The Ohio State University, Columbus, Ohio, USA.
Am J Sports Med. 2009 Dec;37(12):2362-7. doi: 10.1177/0363546509340633. Epub 2009 Aug 14.
Anterior cruciate ligament (ACL) graft failure is an uncommon but devastating event after reconstruction, and risk factors for graft failure are not well understood.
Returning to a high activity level after ACL reconstruction and use of an allograft are risk factors for ACL graft failure.
Case-control study; Level of evidence, 3.
Twenty-one patients with ACL graft failure were identified over a 2-year period. Forty-two age- and sex-matched controls were identified over the same period. A 1:2 matched case-control design was used to evaluate activity level after reconstruction and graft type as risk factors for ACL graft failure. Logistic regression analysis was used to determine odds ratios for activity level after reconstruction and for graft type among cases and controls. Association (interaction) between activity level after reconstruction and graft type was evaluated comparing stratum-specific odds ratios.

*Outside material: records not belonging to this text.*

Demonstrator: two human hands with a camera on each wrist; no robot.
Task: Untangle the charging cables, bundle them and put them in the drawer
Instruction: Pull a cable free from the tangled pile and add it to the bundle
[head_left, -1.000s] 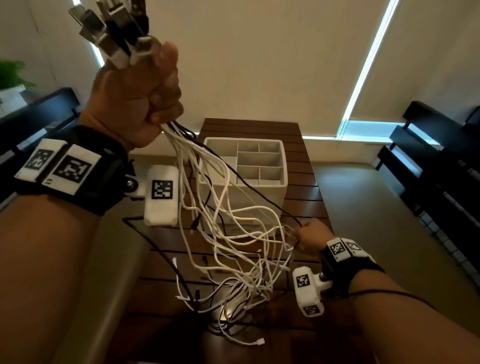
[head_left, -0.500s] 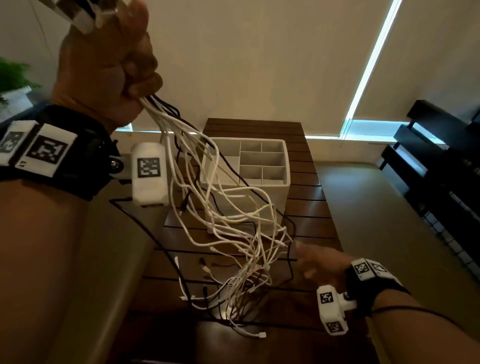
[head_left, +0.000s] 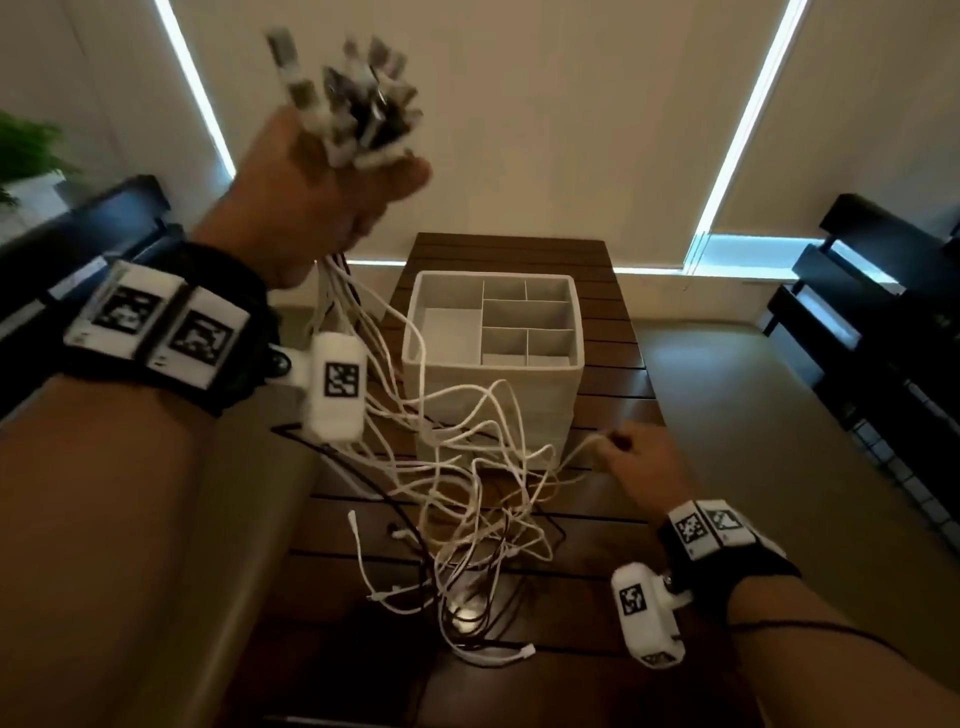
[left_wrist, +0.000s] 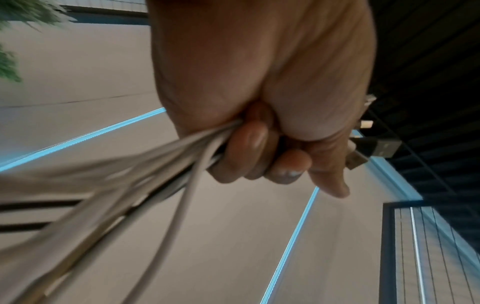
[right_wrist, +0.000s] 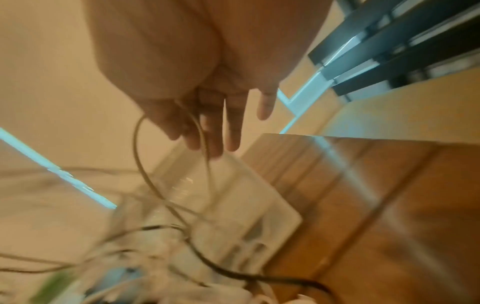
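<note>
My left hand is raised high and grips a bunch of charging cables just below their plugs, which stick up out of the fist. In the left wrist view the curled fingers clamp the white and black cords. The cords hang down into a loose tangle above the wooden table. My right hand is low, to the right of the tangle. Its fingers are nearly straight, with one pale cable loop running across them.
A white box with dividers stands on the table behind the tangle, its compartments showing nothing inside. Loose cable ends lie near the table's front. Black benches flank the table on both sides. A plant is at the far left.
My left hand has come back down into view with the plugs. My right hand drew back from the tangle, then moved forward and now touches a white cable.
</note>
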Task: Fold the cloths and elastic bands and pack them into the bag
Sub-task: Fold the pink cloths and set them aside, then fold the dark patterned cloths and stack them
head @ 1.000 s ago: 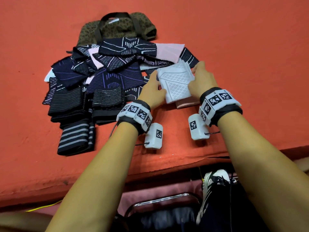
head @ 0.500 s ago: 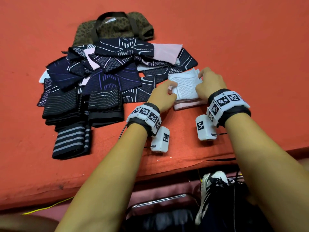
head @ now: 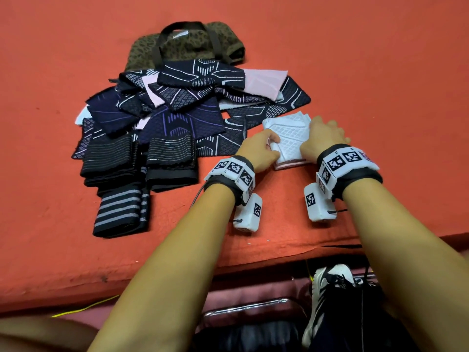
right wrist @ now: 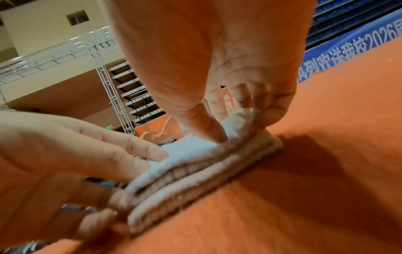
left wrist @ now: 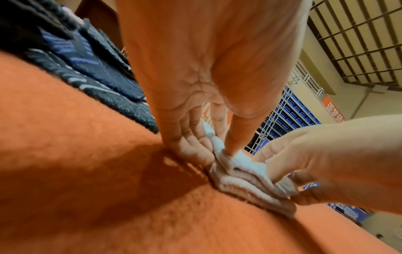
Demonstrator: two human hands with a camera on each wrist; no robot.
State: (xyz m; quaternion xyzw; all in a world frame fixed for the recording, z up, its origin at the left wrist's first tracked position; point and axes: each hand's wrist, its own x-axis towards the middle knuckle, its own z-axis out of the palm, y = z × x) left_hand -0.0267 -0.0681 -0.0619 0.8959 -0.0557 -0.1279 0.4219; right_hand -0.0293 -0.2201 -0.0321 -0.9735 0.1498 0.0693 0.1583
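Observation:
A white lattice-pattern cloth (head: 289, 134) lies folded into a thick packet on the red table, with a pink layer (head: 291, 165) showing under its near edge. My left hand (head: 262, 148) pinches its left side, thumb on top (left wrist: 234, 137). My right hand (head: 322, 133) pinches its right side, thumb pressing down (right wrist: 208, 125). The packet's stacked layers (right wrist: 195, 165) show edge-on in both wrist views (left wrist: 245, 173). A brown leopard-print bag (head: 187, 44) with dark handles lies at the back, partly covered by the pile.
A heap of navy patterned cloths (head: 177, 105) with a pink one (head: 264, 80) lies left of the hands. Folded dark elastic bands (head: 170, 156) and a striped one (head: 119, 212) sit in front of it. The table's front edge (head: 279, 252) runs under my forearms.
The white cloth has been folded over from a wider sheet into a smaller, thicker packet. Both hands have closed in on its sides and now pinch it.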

Univariate logistic regression models showed an increased odds of ACL graft failure for those with high activity level compared with low activity level (odds ratio [OR], 5.53; 95% confidence interval [CI], 1.18-28.61; P = .03) and for allografts compared with autografts (OR, 5.56; 95% CI 1.55-19.98; P = .009). A bivariate logistic regression model showed a 35% change in the odds ratio for activity level (OR, 4.33; 95% CI, 0.89-21.16; P = .07) and a 13% change in the odds ratio for allograft compared with autograft (OR, 4.93; 95% CI, 1.34-18.20; P = .02). Stratum-specific odds ratios between activity level and graft type show a multiplicative interaction between higher activity level and allograft for much greater odds of ACL graft failure.
Higher activity level after reconstruction and allograft use for reconstruction are risk factors for ACL graft failure. Stratum-specific odds ratios show a multiplicative interaction between higher activity level after ACL reconstruction and allograft use, greatly increasing the odds for ACL graft failure.
前交叉韧带(ACL)重建后发生移植物失败是一种罕见但破坏性的事件,其失败的风险因素尚不清楚。
ACL 重建后恢复高活动水平和使用同种异体移植物是 ACL 移植物失败的危险因素。
病例对照研究;证据水平,3 级。
在 2 年期间确定了 21 例 ACL 移植物失败患者。在同一时期确定了 42 例年龄和性别匹配的对照者。使用 1:2 匹配病例对照设计,评估重建后活动水平和移植物类型作为 ACL 移植物失败的危险因素。使用逻辑回归分析确定病例和对照组中重建后活动水平和移植物类型的优势比。评估重建后活动水平与移植物类型之间的关联(相互作用),比较分层特异性优势比。
单变量逻辑回归模型显示,与低活动水平相比,高活动水平的 ACL 移植物失败的可能性更高(比值比 [OR],5.53;95%置信区间 [CI],1.18-28.61;P =.03),同种异体移植物比自体移植物的可能性更高(OR,5.56;95%CI 1.55-19.98;P =.009)。双变量逻辑回归模型显示,活动水平的比值比变化了 35%(OR,4.33;95%CI,0.89-21.16;P =.07),同种异体移植物与自体移植物的比值比变化了 13%(OR,4.93;95%CI,1.34-18.20;P =.02)。活动水平与移植物类型之间的分层特异性优势比显示,ACL 重建后更高的活动水平与同种异体移植物之间存在乘法相互作用,大大增加了 ACL 移植物失败的可能性。
重建后更高的活动水平和同种异体移植物的使用是 ACL 移植物失败的危险因素。分层特异性优势比显示,ACL 重建后更高的活动水平与同种异体移植物的使用之间存在乘法相互作用,大大增加了 ACL 移植物失败的可能性。